B.K. Hariprasad, Congress Rajya Sabha MP from Karnataka, said he had received Tomar's letter and added: "Ministers from north India in this government have usually been writing to MPs in Hindi."

CPM member M.B. Rajesh too said that many of the letters he had received from ministers were in Hindi. "Once I wrote to a minister in Malayalam saying that I can't read Hindi."

Rajesh said he had drawn inspiration from former Kerala chief minister E.K. Nayanar, who too had responded in Malayalam to a Hindi letter he had received from his then Uttar Pradesh counterpart, Mulayam Singh Yadav.

Siva said the Modi government was clearly prioritising Hindi over other languages.

"All central government schemes, new and old, are being given Hindi names," he said. "Government officials seem to be under pressure to speak in Hindi when they appear before parliamentary committees. Earlier, they used to depose in English."

Their opposition to the "imposition" of Hindi unites bitter Tamil Nadu rivals AIADMK and DMK.

Siva has a private member's bill pending in the Rajya Sabha seeking official language status for all the 22 Indian languages mentioned in the Eighth Schedule of the Constitution.

AIADMK member M. Thambidurai made the same appeal to the government in the Lok Sabha during last week's special discussion of the Quit India Movement.

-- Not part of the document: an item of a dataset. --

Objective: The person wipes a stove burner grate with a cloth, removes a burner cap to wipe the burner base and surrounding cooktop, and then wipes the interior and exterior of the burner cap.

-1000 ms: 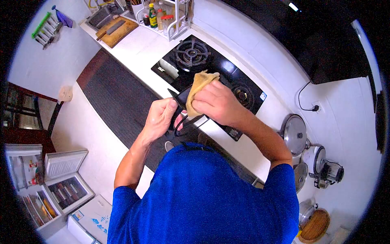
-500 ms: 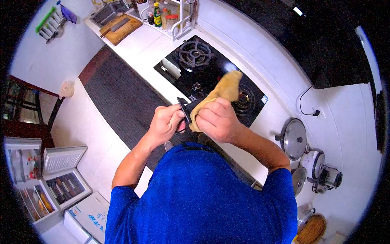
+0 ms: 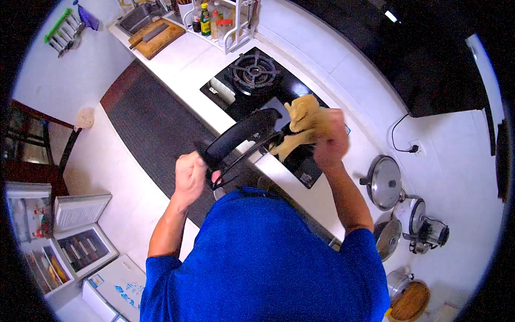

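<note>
Here, a knife [image 3: 155, 33] lies on a chopping board [image 3: 162, 46] beside the sink [image 3: 137, 20] at the worktop's [image 3: 185, 58] left end; bottles [image 3: 205, 21] stand in a rack [image 3: 228, 47] by the back edge, left of the hob [image 3: 292, 86], a lidded pan [image 3: 383, 173] to its right

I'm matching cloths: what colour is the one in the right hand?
The cloth in the right hand is yellowish tan, seen in the head view.

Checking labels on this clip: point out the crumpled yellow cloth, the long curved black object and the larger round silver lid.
Crumpled yellow cloth [image 3: 303, 114]: head view, bunched upper part.
Long curved black object [image 3: 241, 133]: head view, middle of its broad side.
Larger round silver lid [image 3: 382, 182]: head view, near the middle of its face.
</note>
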`<state>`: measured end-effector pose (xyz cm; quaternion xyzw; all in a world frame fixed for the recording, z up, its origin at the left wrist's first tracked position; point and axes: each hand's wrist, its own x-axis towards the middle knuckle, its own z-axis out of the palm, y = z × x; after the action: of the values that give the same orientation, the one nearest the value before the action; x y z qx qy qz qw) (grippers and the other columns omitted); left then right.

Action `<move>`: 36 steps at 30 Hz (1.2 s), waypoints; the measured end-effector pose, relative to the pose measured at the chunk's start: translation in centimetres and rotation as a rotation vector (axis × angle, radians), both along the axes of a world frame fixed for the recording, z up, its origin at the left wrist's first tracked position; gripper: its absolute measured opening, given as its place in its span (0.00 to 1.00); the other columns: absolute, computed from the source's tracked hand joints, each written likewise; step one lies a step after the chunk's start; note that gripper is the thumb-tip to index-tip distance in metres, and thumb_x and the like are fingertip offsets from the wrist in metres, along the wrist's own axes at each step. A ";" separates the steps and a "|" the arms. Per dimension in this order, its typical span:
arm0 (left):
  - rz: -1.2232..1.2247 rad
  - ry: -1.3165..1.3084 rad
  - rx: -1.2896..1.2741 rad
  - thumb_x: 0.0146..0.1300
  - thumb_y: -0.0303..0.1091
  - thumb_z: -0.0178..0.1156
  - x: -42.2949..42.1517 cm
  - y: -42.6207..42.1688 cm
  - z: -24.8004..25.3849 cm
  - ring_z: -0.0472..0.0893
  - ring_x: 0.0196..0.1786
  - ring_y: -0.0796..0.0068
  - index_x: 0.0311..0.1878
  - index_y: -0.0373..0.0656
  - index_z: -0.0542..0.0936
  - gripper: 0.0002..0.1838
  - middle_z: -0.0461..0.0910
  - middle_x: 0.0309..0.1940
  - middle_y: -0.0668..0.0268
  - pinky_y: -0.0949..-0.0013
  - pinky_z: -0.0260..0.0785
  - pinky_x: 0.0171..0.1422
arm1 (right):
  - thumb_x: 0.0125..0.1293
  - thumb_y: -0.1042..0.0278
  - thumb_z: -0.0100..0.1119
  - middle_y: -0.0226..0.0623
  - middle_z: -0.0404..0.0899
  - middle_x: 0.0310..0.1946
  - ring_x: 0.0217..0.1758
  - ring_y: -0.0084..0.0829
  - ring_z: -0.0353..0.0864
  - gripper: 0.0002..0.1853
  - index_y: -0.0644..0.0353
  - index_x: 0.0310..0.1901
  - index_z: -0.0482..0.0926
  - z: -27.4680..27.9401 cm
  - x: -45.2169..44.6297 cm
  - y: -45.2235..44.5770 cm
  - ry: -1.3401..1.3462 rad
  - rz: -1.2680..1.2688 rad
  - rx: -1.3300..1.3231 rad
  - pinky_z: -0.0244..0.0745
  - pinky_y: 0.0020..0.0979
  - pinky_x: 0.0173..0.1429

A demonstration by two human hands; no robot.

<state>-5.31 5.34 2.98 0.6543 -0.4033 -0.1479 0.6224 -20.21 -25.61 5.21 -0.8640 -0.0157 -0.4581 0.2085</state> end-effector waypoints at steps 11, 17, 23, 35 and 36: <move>0.132 0.015 -0.127 0.77 0.57 0.45 -2.9 1.3 0.6 0.82 0.22 0.71 0.31 0.37 0.80 0.32 0.82 0.21 0.65 0.68 0.74 0.31 | 0.74 0.68 0.54 0.41 0.82 0.52 0.55 0.31 0.82 0.19 0.64 0.63 0.72 -4.1 0.3 2.9 0.320 0.089 1.037 0.77 0.35 0.60; 0.038 0.419 -0.099 0.77 0.61 0.41 -2.8 1.6 -1.0 0.83 0.26 0.69 0.38 0.34 0.81 0.36 0.84 0.26 0.59 0.68 0.76 0.34 | 0.58 0.74 0.66 0.45 0.77 0.42 0.47 0.45 0.79 0.17 0.63 0.49 0.75 -1.9 1.6 3.4 0.460 0.168 0.405 0.75 0.37 0.55; -0.034 0.851 -0.123 0.75 0.69 0.32 -0.2 2.3 -3.2 0.80 0.60 0.61 0.59 0.30 0.76 0.45 0.83 0.51 0.51 0.58 0.68 0.68 | 0.55 0.80 0.63 0.41 0.74 0.39 0.43 0.45 0.76 0.12 0.64 0.41 0.75 0.7 2.3 3.4 0.320 0.173 0.227 0.72 0.39 0.51; -0.223 0.590 0.119 0.79 0.47 0.49 0.9 -3.5 1.8 0.78 0.21 0.77 0.38 0.34 0.79 0.23 0.78 0.22 0.66 0.73 0.72 0.26 | 0.54 0.69 0.59 0.35 0.75 0.36 0.42 0.39 0.75 0.10 0.58 0.39 0.79 2.4 5.1 6.3 0.295 0.424 -0.229 0.69 0.39 0.46; -0.220 0.561 0.115 0.79 0.44 0.49 0.8 -3.6 1.4 0.78 0.21 0.77 0.38 0.33 0.79 0.22 0.78 0.22 0.66 0.74 0.71 0.26 | 0.55 0.68 0.59 0.34 0.75 0.37 0.43 0.38 0.76 0.10 0.58 0.39 0.79 2.1 5.0 6.5 0.326 0.399 -0.251 0.70 0.38 0.47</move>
<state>-4.55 1.76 4.39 0.5745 -0.2751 -0.4116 0.6518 -15.17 -19.11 7.27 -0.9251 -0.2082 -0.2574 0.1857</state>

"Let us together pledge to see that all the languages of the country are called national languages and not regional languages," Thambidurai, the deputy Speaker in the Lok Sabha, said.

"It is the bounden duty of Parliament to protect all the (Indian) languages and give equal status to all the languages instead of giving priority to one language."

MPs from non-Hindi-speaking states see the Modi government as reopening an issue that had more or less been settled after Lal Bahadur Shastri's Congress government tried to impose Hindi in 1965, sparking bloody protests in Tamil Nadu.

The Constituent Assembly had hotly debated the question of a national language. Hindi in the Devanagari script was declared the "official language" as a compromise solution while English remained earmarked for official use for the first 15 years after the Constitution's adoption in 1950.

After the language riots of the mid-1960s, the government extended the use of English, making it the second official language of India.